2. line search (backtracking) to ensure the descent property.
Why insist on a positive definite approximation of Hessian? First define the Newton direction:

$$ \Delta \mathbf{x}^{(t)} = [\mathbf{H}^{(t)}]^{-1} \nabla f(\mathbf{x}^{(t)}). $$

By first-order Taylor expansion, $$ \begin{align*} f(\mathbf{x}^{(t)} + s \Delta \mathbf{x}^{(t)}) - f(\mathbf{x}^{(t)}) &= \nabla f(\mathbf{x}^{(t)})^T s \Delta \mathbf{x}^{(t)} + o(s) \\ &= - s \cdot \nabla f(\mathbf{x}^{(t)})^T [\mathbf{H}^{(t)}]^{-1} \nabla f(\mathbf{x}^{(t)}) + o(s). \end{align*} $$ For $s$ sufficiently small, $f(\mathbf{x}^{(t)} + s \Delta \mathbf{x}^{(t)}) - f(\mathbf{x}^{(t)})$ is strictly negative if $\mathbf{H}^{(t)}$ is positive definite.
The quantity $\{\nabla f(\mathbf{x}^{(t)})^T [\mathbf{H}^{(t)}]^{-1} \nabla f(\mathbf{x}^{(t)})\}^{1/2}$ is termed the Newton decrement.

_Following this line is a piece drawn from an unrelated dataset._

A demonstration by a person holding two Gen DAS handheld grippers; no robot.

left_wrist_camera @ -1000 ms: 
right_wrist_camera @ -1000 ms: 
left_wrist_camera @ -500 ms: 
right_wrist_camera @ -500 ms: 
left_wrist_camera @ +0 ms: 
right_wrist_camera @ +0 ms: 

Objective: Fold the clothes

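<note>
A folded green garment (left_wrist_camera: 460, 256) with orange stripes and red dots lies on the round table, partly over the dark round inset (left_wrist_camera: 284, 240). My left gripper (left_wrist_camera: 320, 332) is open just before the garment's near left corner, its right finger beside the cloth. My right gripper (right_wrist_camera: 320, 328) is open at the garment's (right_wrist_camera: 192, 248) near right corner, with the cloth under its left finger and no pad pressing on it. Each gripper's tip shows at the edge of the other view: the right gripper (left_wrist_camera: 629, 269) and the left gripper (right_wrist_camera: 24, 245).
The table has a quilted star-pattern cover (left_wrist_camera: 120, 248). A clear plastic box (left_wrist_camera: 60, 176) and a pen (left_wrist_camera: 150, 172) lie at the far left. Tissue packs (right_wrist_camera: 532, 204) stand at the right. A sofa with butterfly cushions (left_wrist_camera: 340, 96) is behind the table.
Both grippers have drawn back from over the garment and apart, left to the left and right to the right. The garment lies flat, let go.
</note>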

In summary, a practical Newton-type algorithm iterates according to

$$ \boxed{ \mathbf{x}^{(t+1)} = \mathbf{x}^{(t)} - s [\mathbf{H}^{(t)}]^{-1} \nabla f(\mathbf{x}^{(t)}) = \mathbf{x}^{(t)} + s \Delta \mathbf{x}^{(t)} } $$

where $\mathbf{H}^{(t)}$ is a positive definite approximation to $\nabla^2 f(\mathbf{x}^{(t)})$ and $s$ is a step size.

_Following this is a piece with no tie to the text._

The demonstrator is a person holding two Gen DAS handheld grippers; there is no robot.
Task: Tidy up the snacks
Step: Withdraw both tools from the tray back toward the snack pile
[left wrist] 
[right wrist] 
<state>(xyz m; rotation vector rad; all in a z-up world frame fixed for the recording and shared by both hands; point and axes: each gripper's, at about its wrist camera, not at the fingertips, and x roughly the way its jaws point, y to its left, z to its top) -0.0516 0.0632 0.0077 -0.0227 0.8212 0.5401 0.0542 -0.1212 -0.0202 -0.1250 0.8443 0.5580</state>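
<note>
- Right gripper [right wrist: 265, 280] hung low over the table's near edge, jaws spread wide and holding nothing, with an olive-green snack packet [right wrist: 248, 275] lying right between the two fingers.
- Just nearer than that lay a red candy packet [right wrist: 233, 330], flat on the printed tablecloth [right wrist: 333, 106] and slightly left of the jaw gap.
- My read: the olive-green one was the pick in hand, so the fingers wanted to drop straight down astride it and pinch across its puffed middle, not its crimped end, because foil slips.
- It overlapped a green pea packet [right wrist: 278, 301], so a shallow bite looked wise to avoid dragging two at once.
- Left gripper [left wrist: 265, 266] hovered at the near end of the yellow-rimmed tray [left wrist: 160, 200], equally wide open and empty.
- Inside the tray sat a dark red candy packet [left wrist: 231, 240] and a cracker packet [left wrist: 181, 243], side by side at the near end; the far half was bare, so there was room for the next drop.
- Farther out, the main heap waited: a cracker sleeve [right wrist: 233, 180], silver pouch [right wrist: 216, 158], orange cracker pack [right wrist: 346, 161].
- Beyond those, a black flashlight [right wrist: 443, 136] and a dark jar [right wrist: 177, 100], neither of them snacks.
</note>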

For strictly convex $f$, $\nabla^2 f(\mathbf{x}^{(t)})$ is always positive definite. In this case, the above algorithm is called damped Newton. However, line search is still needed (at least for a finite number of times) to guarantee convergence.

Line search¶

Line search: compute the Newton direction and search $s$ such that $f(\mathbf{x}^{(t)} + s \Delta \mathbf{x}^{(t)})$ is minimized.
Note the Newton direction only needs to be calculated once. Cost of line search mainly lies in objective function evaluation.
Full line search: $s = \arg\min_{\alpha} f(\mathbf{x}^{(t)} + \alpha \Delta \mathbf{x}^{(t)})$. May use golden section search.
Approximate line search: step-halving ($s=1,1/2,\ldots$), Amijo rule, ...
Backtracking line search (Armijo rule)

# Backtracking line search
    # given: descent direction ∆x, x ∈ domf, α ∈ (0,0.5), β ∈ (0,1).
    t <- 1.0
    while (f(x + t * delx) > f(x) + alpha * t * sum(gradf(x) * delx) {
        t <- beta * t
    }

The lower dashed line shows the linear extrapolation of $f$, and the upper dashed line has a slope a factor of α smaller. The backtracking condition is that $f$ lies below the upper dashed line, i.e., $0 \le t \le t_0$.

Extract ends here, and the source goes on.